**ACTIVITY**
Only the lines from the top of the data through the one with "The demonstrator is" are to be written out, each exactly as it stands.

**RECORDS SHOWN**
----------------
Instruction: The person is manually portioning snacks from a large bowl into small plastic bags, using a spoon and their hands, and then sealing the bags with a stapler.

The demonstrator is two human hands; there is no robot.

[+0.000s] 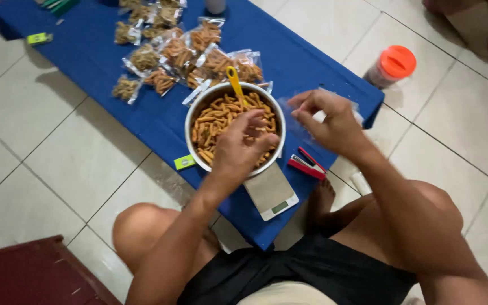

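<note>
Over the metal bowl [199, 113], the left hand [243, 148] pinches snack sticks [213, 121]; the right hand [330, 121] grips a clear bag [295, 121].

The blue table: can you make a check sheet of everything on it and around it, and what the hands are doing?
Surface: low blue table on a tiled floor.
Job's things: metal bowl of fried snack sticks, yellow scoop inside; clear plastic bag in the right hand.
Clutter: filled snack packets, kitchen scale, red stapler, small green box.
Grippers: left hand over the snacks; right hand pinching the bag.
Cables: nothing seen.
Surroundings: orange-lidded jar on the floor.
</note>
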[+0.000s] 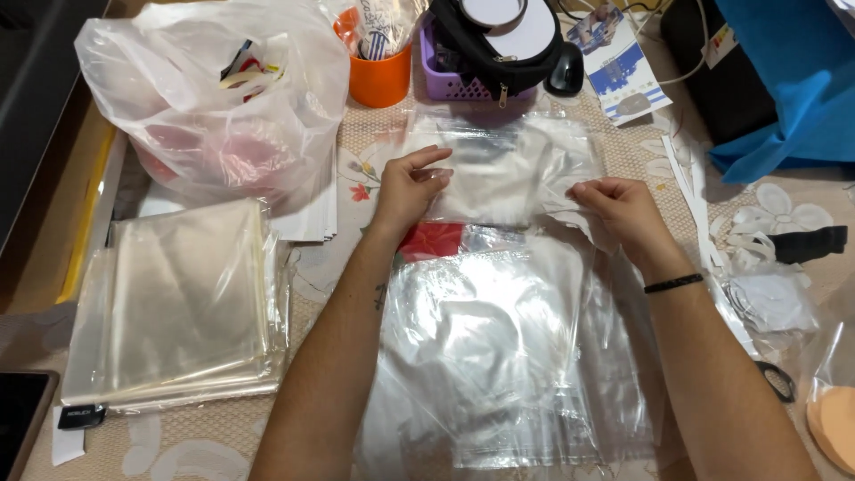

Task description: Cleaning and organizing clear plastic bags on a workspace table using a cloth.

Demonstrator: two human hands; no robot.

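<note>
I'm pinching the clear bag [499,174] with both grips, left hand [411,185] and right hand [621,207], just beyond the bag stack [499,356], keeping edges level so it's folding flat.

A table [356,142] covered by a beige cloth with a lace-like floral pattern fills the frame. At centre lies a loose spread of clear plastic bags [499,356]. At left sits a neater stack of clear bags [183,303], and above it, upper left, a bulging white plastic bag [214,98]. Along the top edge stand an orange cup [380,78] and a purple basket [450,76], with a printed leaflet [619,67] to their right. A blue fabric bag [788,80] occupies the upper right. At right lie white strips and what may be a black elastic band [806,243]. A dark phone [20,419] rests at lower left.
</note>
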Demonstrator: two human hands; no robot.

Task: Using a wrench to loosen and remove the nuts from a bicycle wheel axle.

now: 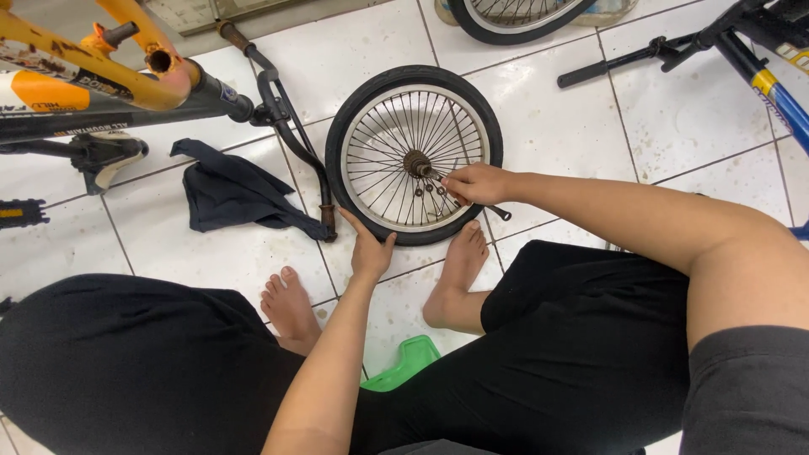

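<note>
- Head view: a small bike wheel (414, 155) with a black tyre lies flat on the white tile floor (556, 126), just in front of your bare feet
- Your left hand (369, 251) presses on the near edge of the tyre, fingers spread and flat, gripping nothing, just holding the wheel steady
- Your right hand (474, 184) is over the spokes, right beside the rusty hub (417, 163) in the middle; its fingers are pinched shut on a thin dark tool (497, 211) whose end sticks out toward you
- It looks like you are working on the hub, loosening or tightening a part there; I cannot tell which
- The next move needs a firm left hand so the wheel does not spin, and small, careful turns with the right
- A dark cloth (227, 190) lies to the left, near a yellow bike frame (93, 59)
- A green stool (403, 364) peeks out under you
</note>
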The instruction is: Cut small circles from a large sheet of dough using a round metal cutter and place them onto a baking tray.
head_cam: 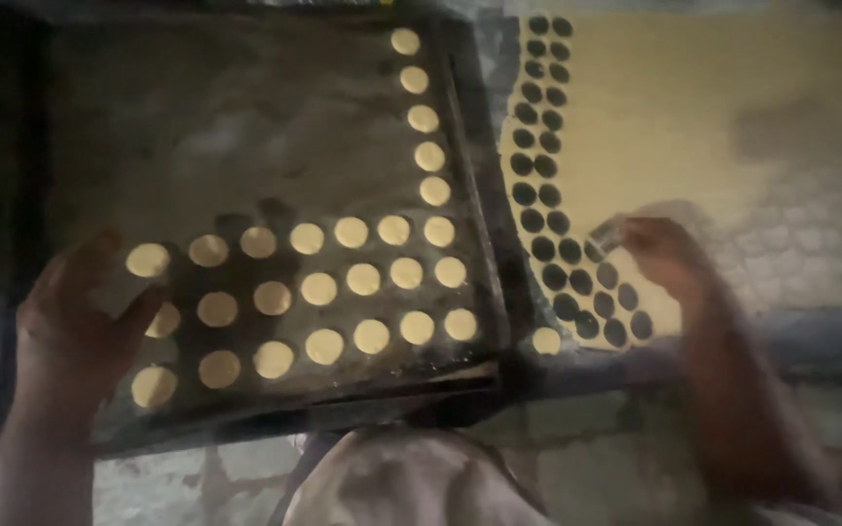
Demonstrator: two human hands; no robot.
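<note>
My left hand (75, 317) lies open over the dough rounds (363, 280) on the dark baking tray (246, 117), right fingers (626, 234) pinching the small cutter (604, 234) on the rolled dough sheet (674, 107); I'd press straight, close to the last hole.

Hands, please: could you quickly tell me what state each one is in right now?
Left hand: open, fingers spread over the dough rounds on the tray.
Right hand: closed on a small cutter above the dough sheet.

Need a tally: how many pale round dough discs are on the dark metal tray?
26 discs: five along right edge, three rows of seven below; left hand may hide some.
</note>
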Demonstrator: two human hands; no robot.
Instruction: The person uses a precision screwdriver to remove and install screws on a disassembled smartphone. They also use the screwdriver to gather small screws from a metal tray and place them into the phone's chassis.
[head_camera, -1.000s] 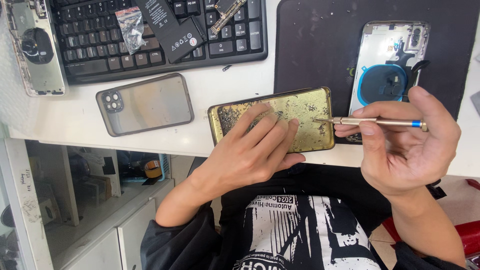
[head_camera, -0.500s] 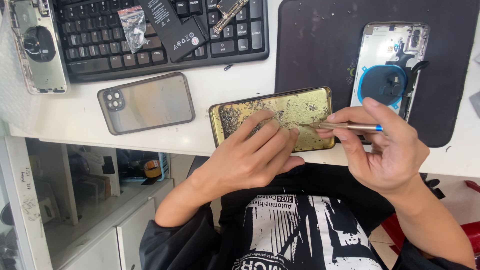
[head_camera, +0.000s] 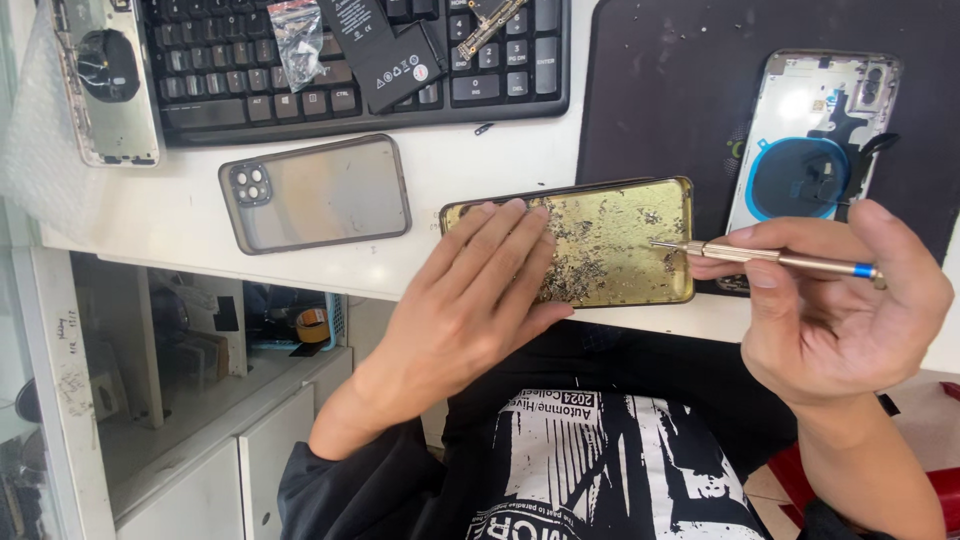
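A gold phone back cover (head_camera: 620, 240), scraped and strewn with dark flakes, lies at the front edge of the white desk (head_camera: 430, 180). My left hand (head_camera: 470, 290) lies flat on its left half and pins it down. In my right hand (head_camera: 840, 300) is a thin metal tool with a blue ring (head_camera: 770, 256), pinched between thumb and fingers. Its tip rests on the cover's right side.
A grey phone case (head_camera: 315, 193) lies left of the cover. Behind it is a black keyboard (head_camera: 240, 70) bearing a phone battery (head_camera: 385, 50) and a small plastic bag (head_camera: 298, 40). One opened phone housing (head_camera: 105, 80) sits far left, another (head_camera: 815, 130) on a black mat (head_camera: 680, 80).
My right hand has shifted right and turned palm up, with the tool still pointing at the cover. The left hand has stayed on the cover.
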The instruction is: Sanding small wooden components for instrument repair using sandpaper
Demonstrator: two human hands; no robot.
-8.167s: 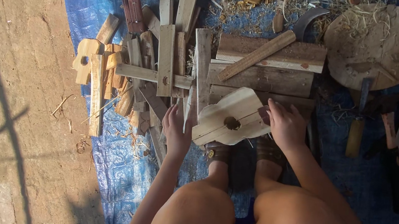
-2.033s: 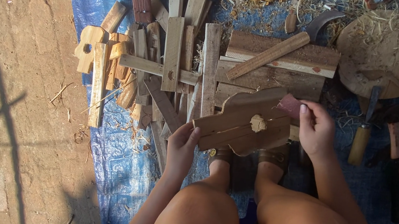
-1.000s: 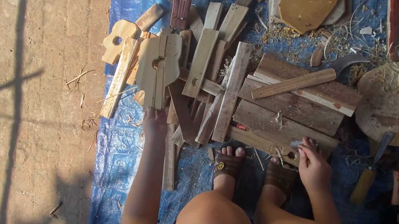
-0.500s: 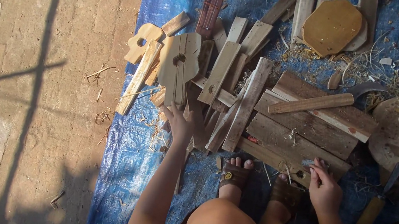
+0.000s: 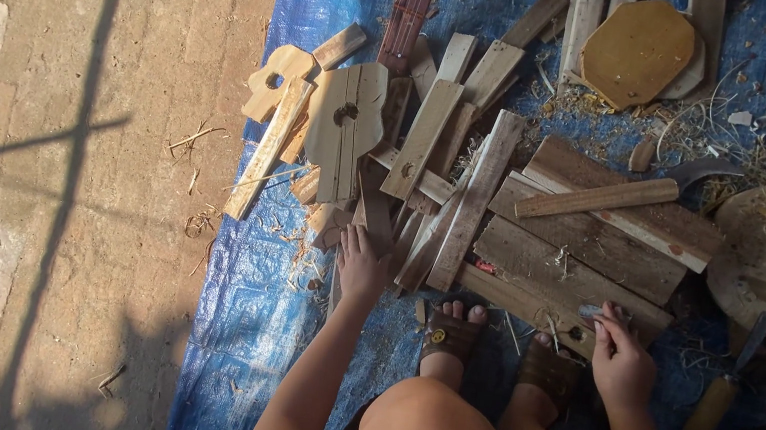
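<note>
Fingers (image 5: 357, 240) of the left hand (image 5: 361, 267) lie spread on scrap slats just below the shaped wooden piece (image 5: 344, 125); right hand (image 5: 622, 357) seemingly pinches something small at a plank (image 5: 551, 311). Sorting continues.

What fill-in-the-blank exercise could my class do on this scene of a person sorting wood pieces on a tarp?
1. The wood pieces lie on a tarp coloured ____.
2. The flat shaped board beyond the left hand has a round ____ in its middle.
3. The right hand rests at the edge of a stack of ____.
4. On both feet the person wears brown ____.

Missing words: blue; hole; planks; sandals
</note>
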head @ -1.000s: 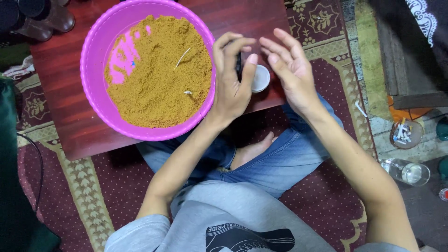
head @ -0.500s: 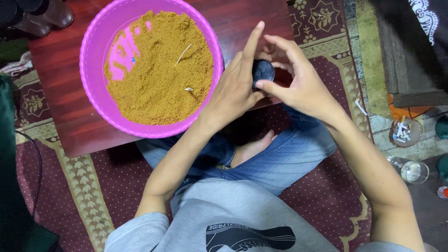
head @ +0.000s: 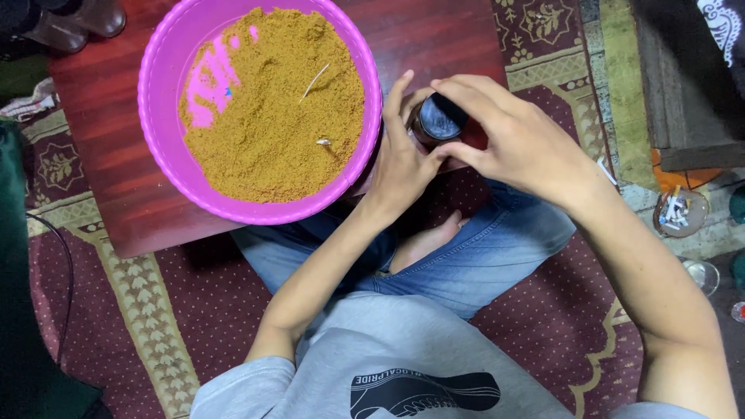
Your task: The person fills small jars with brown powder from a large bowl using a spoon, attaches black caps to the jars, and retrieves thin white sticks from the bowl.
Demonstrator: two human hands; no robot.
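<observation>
Two hands meet on one small dark jar (head: 437, 122) at the right edge of the low red bench (head: 116, 178). We see our left hand (head: 400, 159) closed around the side of the jar from the near left, with the forefinger standing up along it. Our right hand (head: 516, 136) comes from the right, and its fingertips are pressed on the dark lid (head: 442, 118). So both hands are clamped on the jar, one on the body and one on the top. The jar stands just beside the big pink bowl (head: 155, 132), which is nearly full of yellow-brown powder (head: 272, 124).

We judge that some things could go wrong from here. The jar sits very near the bench edge, above our crossed legs in blue jeans (head: 481, 256), so a slip of the fingers may drop it onto our lap or the patterned carpet (head: 155, 310). If the lid is not seated straight, any contents may leak; we cannot tell how full the jar is. The left wrist is also close to the bowl rim, and a push there may spill powder.
</observation>
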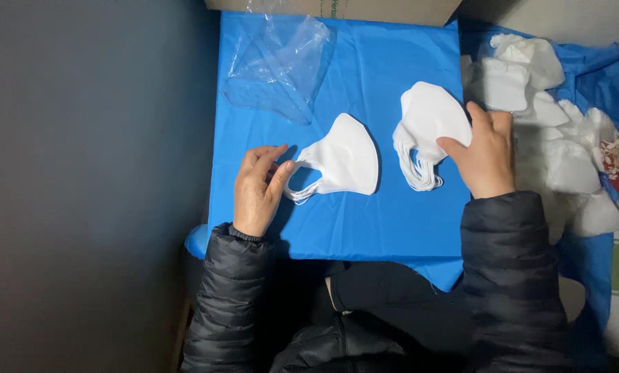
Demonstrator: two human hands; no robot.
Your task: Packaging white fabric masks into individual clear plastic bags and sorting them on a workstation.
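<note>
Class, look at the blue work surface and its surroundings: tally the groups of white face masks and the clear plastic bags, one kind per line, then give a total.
White mask stacks on the blue sheet: 2, one at the left hand, one under the right hand
Loose mask heap at the right: 1
Clear plastic bags: 1
Total: 4

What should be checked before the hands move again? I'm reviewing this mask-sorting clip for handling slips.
1. Left hand at the ear loops of the small mask stack: ok, fingers touching.
2. Right hand on the second mask stack: ok, resting on it.
3. Stacks apart: ok.
4. Clear plastic bag clear of both stacks: ok.
5. Bag opening: cannot tell.
6. Loose mask pile on the right separate from the stacks: ok.
</note>
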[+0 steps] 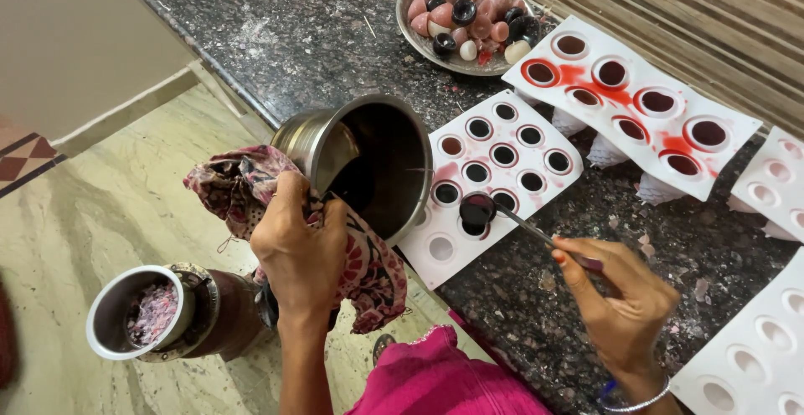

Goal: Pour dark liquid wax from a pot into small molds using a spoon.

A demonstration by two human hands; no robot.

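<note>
Head view looks down on a dark speckled stone counter point(335, 38), where the left hand point(300, 252) grips a steel pot point(368, 159) through a folded floral cloth point(251, 185). The cloth sits between palm and metal, which suggests the pot is hot, and the pot is tipped with its mouth toward the right so the dark liquid inside stays within reach. That hand is closed firmly round the cloth and the pot's near wall, wrist bent slightly and forearm rising from the near edge. The right hand point(624, 298) pinches the handle of a small ladle spoon point(479, 208) between thumb and fingertips, fingers narrow and closed on it, palm turned down. The spoon's bowl, full of dark liquid, hovers over the white mould tray point(494, 180) just right of the pot, above one of the near cavities; the far cavities already hold dark fill while two near-left ones look empty. A second mould tray point(645, 101), stained red, lies farther right and beyond. A steel plate of small pink, white and black pieces point(469, 17) sits at the far side. On the floor at near left stands a metal cup point(138, 310) with pale shavings.
</note>
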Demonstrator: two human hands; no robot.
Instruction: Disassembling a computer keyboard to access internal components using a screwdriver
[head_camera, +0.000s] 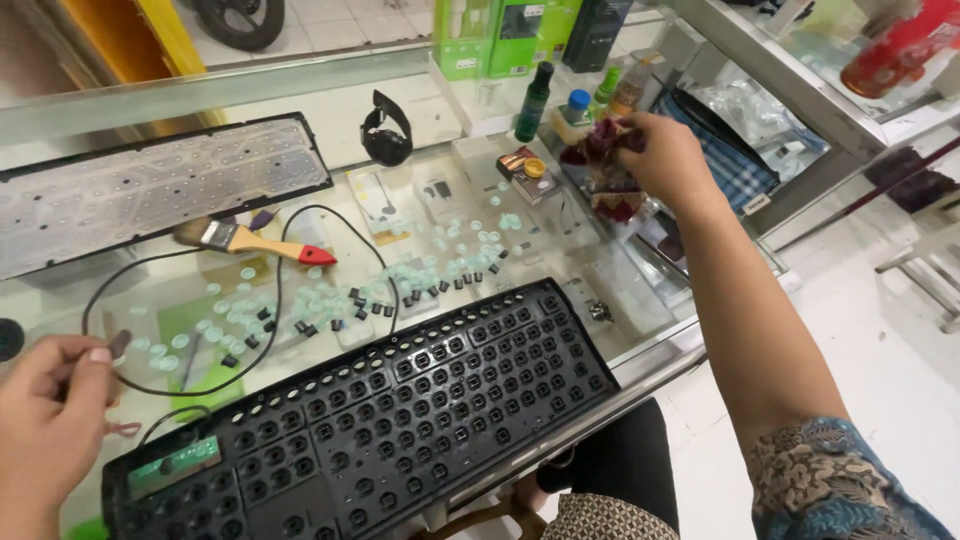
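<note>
— Where are your hands right now?

— My right hand (668, 158) is stretched to the far right of the glass tabletop (640, 345), fingers clenched around a dark red patterned cloth (605, 165), which hangs bunched just beside the small bottles (535, 100). My left hand (45, 420) sits near left, fingers pinched on a small dark tool (118, 345), right where the black cable (270, 300) loops past.

— And the keyboard?

— The stripped keyboard frame (400, 420) lies near me, tilted across the tabletop edge, its bare key sockets facing up so I can get at them. Its green circuit strip (175, 465) shows at the near left end.

— What's all that scattered stuff?

— Clear rubber domes (320, 300) and small black key stems (375, 305), spread in the middle, flat on the glass so none get lost. The brush (255, 241) with the red-tipped wooden handle rests just beyond them, within reach. The grey membrane sheet (160, 190) is parked far left, out of the way, and a black wristwatch (386, 130) stands far behind.
</note>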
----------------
**ANSWER FOR THE TASK**
Instruction: The person is manually portioning snacks from a large bowl into small plastic bags, using a spoon and their hands, and then sealing the bags with a stapler.

The demonstrator is two human hands; there is no robot.

The response is finished.